ABOUT THIS TASK
For the records below, reproduce exactly the line that contains "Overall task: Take" and all subsequent lines, with nothing left out and nothing added.

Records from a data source
# # #
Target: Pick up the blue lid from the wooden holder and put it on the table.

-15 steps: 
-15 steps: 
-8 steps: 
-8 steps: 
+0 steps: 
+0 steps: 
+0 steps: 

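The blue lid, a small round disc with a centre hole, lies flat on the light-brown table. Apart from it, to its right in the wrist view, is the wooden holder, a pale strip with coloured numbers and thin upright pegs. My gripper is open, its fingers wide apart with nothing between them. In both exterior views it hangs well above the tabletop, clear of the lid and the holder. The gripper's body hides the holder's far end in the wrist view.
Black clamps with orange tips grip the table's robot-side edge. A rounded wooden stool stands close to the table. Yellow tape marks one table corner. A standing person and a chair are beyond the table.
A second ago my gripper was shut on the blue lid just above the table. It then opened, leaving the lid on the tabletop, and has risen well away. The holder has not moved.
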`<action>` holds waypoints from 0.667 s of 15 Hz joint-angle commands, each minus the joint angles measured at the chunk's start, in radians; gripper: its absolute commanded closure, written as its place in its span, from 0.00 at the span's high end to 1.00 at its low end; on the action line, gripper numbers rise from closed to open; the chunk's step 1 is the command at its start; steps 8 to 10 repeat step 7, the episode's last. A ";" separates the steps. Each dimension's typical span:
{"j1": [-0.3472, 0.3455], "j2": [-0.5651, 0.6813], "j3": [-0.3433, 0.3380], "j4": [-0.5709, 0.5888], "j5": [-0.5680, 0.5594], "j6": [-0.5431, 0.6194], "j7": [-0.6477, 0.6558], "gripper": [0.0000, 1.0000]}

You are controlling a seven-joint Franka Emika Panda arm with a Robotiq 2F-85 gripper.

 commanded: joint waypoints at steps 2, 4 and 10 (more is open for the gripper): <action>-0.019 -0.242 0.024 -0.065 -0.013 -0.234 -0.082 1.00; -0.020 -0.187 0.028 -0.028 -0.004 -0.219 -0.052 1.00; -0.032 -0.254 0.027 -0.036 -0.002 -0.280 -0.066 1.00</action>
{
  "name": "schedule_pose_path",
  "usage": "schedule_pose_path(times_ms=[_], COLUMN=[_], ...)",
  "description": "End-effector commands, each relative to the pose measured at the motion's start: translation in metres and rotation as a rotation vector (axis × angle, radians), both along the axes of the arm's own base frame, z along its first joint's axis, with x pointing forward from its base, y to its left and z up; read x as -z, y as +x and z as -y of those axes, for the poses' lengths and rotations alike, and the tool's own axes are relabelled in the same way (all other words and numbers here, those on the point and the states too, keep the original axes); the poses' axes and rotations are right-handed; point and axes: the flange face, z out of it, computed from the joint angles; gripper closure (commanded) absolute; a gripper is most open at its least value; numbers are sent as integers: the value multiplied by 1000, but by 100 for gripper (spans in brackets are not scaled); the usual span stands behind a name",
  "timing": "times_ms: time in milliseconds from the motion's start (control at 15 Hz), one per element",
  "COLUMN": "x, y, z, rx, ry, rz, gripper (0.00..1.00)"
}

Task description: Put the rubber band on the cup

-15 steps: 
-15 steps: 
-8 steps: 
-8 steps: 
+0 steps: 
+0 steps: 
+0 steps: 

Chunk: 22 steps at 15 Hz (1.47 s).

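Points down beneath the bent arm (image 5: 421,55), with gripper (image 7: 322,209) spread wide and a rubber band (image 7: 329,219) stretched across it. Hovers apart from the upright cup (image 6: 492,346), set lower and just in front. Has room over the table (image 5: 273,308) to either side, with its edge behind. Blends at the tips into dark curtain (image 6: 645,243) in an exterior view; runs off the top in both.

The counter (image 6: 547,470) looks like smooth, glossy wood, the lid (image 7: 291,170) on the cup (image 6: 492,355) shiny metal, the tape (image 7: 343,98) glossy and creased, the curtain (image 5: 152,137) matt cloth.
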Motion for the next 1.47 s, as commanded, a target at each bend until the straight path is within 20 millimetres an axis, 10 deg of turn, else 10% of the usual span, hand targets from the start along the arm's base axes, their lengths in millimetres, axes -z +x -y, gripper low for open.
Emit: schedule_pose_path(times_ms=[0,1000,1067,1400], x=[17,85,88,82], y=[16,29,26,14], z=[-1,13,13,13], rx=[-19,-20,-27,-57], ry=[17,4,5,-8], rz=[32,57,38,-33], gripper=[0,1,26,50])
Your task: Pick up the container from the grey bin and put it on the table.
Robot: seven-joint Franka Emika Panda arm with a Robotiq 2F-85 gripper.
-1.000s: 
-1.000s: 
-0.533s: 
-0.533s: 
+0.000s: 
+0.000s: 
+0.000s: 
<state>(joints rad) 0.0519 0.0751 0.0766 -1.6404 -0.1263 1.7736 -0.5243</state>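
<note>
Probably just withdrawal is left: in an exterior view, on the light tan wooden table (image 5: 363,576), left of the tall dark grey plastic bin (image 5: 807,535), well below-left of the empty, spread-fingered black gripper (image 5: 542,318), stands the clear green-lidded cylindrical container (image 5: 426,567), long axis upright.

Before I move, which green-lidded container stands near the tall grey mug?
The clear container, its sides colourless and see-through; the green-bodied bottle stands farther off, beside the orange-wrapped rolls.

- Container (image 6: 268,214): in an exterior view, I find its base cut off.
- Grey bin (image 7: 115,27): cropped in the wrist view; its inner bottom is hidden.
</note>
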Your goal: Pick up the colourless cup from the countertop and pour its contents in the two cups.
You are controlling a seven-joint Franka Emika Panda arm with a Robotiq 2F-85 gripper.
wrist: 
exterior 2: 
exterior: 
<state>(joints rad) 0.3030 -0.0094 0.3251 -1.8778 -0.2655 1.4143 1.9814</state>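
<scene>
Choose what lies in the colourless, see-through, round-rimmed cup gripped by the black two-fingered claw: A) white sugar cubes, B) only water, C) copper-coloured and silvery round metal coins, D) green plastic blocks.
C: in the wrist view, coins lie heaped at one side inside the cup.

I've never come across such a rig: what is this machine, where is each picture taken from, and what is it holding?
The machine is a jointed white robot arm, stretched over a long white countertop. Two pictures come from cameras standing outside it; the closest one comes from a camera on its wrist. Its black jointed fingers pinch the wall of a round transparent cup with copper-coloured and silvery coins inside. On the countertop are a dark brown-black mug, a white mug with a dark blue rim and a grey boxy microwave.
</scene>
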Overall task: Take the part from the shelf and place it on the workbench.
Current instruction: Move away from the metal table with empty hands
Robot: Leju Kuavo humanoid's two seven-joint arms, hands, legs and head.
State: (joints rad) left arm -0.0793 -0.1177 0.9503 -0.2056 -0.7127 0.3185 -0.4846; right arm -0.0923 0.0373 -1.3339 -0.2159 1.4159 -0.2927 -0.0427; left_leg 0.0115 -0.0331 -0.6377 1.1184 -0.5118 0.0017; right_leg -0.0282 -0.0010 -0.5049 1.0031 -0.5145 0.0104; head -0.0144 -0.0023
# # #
RESPONSE AREA
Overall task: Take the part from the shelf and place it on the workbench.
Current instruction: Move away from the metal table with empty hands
Robot: Leju Kuavo humanoid's two seven-joint arms, hands, legs and head.
State: (joints rad) left arm -0.0793 -0.1177 0.9503 -0.2056 -0.7127 0.3185 -0.4846; right arm -0.0923 0.0373 -1.3339 -0.2159 1.4159 -0.2927 -0.0427; left_leg 0.0115 -0.0331 -0.6377 1.1184 -0.5118 0.0017; right_leg -0.0282 -0.0010 -0.5049 1.0031 -0.5145 0.0104; head -0.0144 -0.0023

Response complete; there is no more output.